Kaufmann studied jurisprudence and philosophy in Vienna. From 1922 to 1938 he was a Privatdozent there. During this time Kaufmann was associated with the Vienna Circle. He also wrote on the foundations of mathematics where, along with Hermann Weyl and Oskar Becker, he was attempting to apply the phenomenology of Edmund Husserl to constructive mathematics.

In 1938, the conditions for Jewish scholars became too hard and he left for the USA. There he taught until his death as a law professor, in the Graduate Faculty of the New York School for Social Research. Kaufmann also aided fellow Austrian emigres in need of assistance during the pre-war years when the situation became dire for Jewish academics and scholars in Germany and Austria. Interceding on Karl Popper's behalf, Popper was offered academic hospitality at Cambridge University and a stipend of £150 for one year - this offer was transferable, and Friedrich Waismann took it up when Popper went to New Zealand instead (see John Watkins in Proceedings of the British Academy, 94, 645-684, 652).

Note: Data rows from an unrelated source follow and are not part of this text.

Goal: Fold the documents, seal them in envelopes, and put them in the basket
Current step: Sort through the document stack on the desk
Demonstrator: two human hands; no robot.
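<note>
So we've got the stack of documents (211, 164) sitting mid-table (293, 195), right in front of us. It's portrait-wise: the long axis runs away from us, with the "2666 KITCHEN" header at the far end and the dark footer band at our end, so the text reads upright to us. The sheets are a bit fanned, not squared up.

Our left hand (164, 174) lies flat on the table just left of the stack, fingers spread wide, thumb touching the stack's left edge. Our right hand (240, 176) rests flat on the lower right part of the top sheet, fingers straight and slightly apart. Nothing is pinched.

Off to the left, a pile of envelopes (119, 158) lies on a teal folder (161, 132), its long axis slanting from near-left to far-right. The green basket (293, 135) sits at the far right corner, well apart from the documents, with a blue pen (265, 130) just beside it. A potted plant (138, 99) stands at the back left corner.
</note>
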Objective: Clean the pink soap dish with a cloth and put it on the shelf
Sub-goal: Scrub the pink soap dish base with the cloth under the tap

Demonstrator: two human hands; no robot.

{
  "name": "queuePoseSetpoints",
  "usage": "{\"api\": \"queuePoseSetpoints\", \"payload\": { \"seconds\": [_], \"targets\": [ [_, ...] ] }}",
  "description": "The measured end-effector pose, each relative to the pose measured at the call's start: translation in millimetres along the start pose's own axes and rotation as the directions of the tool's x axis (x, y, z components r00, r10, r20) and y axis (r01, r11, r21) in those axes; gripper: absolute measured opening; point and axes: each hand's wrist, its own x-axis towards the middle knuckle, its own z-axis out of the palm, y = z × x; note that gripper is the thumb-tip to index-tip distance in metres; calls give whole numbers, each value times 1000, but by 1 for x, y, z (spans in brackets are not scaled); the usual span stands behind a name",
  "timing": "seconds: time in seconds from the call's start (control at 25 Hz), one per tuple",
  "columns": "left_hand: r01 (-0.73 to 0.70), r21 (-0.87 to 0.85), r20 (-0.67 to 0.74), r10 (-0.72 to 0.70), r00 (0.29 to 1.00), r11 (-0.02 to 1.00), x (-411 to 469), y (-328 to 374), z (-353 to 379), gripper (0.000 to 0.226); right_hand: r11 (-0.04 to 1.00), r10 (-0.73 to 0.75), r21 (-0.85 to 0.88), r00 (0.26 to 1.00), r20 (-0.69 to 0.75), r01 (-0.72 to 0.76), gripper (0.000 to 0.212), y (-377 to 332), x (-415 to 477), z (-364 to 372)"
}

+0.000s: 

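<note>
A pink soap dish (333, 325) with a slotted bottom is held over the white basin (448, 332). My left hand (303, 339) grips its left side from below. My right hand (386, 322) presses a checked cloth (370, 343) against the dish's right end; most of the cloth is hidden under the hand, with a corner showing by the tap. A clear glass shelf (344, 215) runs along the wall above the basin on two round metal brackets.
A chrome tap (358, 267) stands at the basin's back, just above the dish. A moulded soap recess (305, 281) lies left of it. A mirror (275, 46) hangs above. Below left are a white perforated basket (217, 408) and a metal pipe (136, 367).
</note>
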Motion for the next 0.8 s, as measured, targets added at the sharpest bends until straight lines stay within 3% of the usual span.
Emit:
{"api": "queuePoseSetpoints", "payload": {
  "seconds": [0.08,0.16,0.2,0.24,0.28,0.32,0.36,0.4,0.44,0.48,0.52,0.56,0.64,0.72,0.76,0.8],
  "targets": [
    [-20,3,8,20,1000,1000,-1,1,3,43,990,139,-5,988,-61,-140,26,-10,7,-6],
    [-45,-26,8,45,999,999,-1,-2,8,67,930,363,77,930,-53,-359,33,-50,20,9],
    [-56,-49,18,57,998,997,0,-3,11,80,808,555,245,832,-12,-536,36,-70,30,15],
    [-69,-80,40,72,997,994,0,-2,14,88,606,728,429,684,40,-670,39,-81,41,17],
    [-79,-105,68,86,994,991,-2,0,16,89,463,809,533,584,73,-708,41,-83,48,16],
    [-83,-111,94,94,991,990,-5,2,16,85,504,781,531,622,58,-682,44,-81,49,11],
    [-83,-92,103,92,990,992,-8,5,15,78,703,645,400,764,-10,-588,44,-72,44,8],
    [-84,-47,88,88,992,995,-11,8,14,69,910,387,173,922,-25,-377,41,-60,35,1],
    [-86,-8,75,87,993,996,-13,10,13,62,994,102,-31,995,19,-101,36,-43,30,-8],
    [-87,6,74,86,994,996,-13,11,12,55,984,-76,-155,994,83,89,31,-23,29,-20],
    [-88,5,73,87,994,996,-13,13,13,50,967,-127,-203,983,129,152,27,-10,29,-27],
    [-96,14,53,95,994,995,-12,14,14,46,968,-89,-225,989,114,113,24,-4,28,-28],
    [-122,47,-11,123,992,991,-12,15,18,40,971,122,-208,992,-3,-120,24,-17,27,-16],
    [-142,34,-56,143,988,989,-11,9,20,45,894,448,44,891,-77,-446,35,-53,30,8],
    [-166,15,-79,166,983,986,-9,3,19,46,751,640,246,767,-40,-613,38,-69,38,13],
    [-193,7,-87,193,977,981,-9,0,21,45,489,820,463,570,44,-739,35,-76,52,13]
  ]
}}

In 1936 he produced a book on the methodology of the social sciences (Kaufmann 1936). After moving to the United States he was invited to write a similar book in English, but what he produced (Kaufmann 1944) was significantly different, under the influence of Dewey's Logic: The Theory of Inquiry. The original book was translated over 70 years later (Cohen and Helling 2014).

Works[edit]

  • Logik und Rechtwissenschaft, 1922
  • Die Kriterien des Rechts, 1924
  • Das Unendliche in der Mathematik und seine Ausschaltung, 1930
  • Methodenlehre der Sozialwissenschaften, 1936

References[edit]

Cohen, Robert S. and Helling, Ingeborg K. (eds) (2014) Felix Kaufmann's Theory and Method in the Social Sciences, Cham, Switzerland: Springer.

Kaufmann, F. (1936) Methodenlehre der Sozialwissenschaften, Vienna: Springer.

Kaufmann, Felix (1944) Methododology of the Social Sciences, New York: Oxford University Press.